Die finanzielle Lage des Vatikans hat nach Einschätzung von Kardinal Gerhard Ludwig Müller bei der Wahl des ersten US-amerikanischen Papstes keine wichtige Rolle gespielt. Das sagte der deutsche Kurienkardinal am Dienstagabend bei einer Buchvorstellung in Rom.

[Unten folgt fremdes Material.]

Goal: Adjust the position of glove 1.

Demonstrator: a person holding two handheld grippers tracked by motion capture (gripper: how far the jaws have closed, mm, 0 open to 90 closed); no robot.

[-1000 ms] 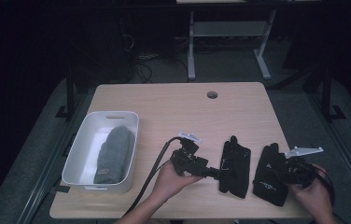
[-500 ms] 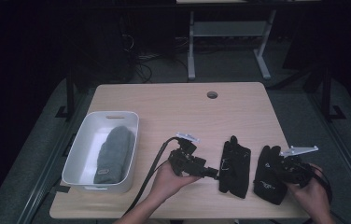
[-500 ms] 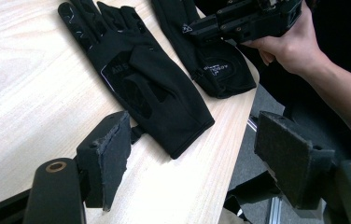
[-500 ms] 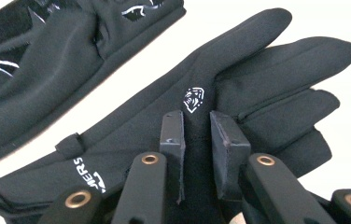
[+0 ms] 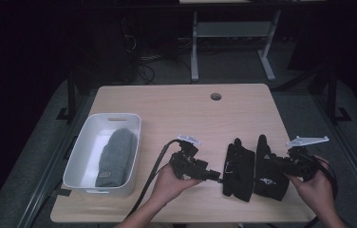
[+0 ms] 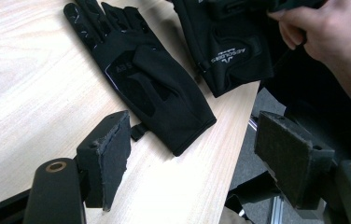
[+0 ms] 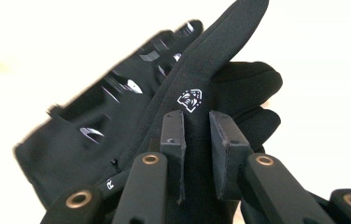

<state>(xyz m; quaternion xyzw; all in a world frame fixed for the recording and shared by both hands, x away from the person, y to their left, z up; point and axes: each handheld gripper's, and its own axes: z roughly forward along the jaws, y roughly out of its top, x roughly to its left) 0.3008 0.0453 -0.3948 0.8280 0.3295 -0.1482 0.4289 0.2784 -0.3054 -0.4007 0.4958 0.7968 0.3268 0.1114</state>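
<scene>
Near the table's front edge (image 5: pixel 243 220), right hand-held gripper (image 7: pixel 197 135) pinches a glove (image 7: pixel 211 60) (folded)

Light wood surface (image 5: pixel 181 109), round cable hole (image 5: pixel 216 96) near far edge. On it: white bin (image 5: pixel 84 152) at left holding a grey cloth (image 5: pixel 115 156), two black gloves (image 5: pixel 238 168) side by side at right-front.
</scene>
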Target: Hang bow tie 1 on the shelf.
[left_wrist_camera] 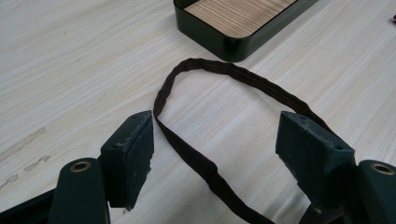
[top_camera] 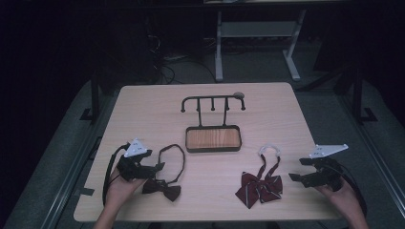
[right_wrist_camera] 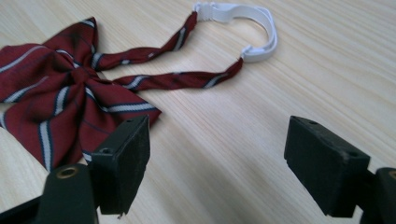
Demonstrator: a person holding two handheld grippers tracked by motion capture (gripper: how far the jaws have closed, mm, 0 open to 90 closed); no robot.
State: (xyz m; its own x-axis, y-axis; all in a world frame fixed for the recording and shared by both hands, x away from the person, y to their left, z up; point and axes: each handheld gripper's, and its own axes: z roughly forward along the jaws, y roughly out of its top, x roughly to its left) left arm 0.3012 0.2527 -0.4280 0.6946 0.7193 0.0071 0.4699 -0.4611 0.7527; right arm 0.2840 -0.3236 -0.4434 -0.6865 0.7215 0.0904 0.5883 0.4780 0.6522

Zwar habe der Münchner Kardinal Reinhard Marx als Koordinator des vatikanischen Wirtschaftsrats beim sogenannten Präkonklave (Vorkonklave) einen ganzen Tag nur über die finanzielle Lage des Vatikans und des Heiligen Stuhls gesprochen, führte Müller aus. Doch habe dies auf die Wahl des Papstes wenig Einfluss gehabt, da es um nicht weniger als den Nachfolger des Apostels Petrus gegangen sei, so der Kurienkardinal.
Müller äußerte sich bei der Vorstellung des Buchs "Papi, Dollari e Guerre" ("Päpste, Dollars und Kriege") des italienischen Journalisten Massimo Franco. In dem auf Italienisch vorliegenden Buch zeichnet Franco die komplizierte Geschichte der Beziehungen zwischen den USA und dem Vatikan seit dem 19. Jahrhundert bis zur jüngsten Papstwahl nach.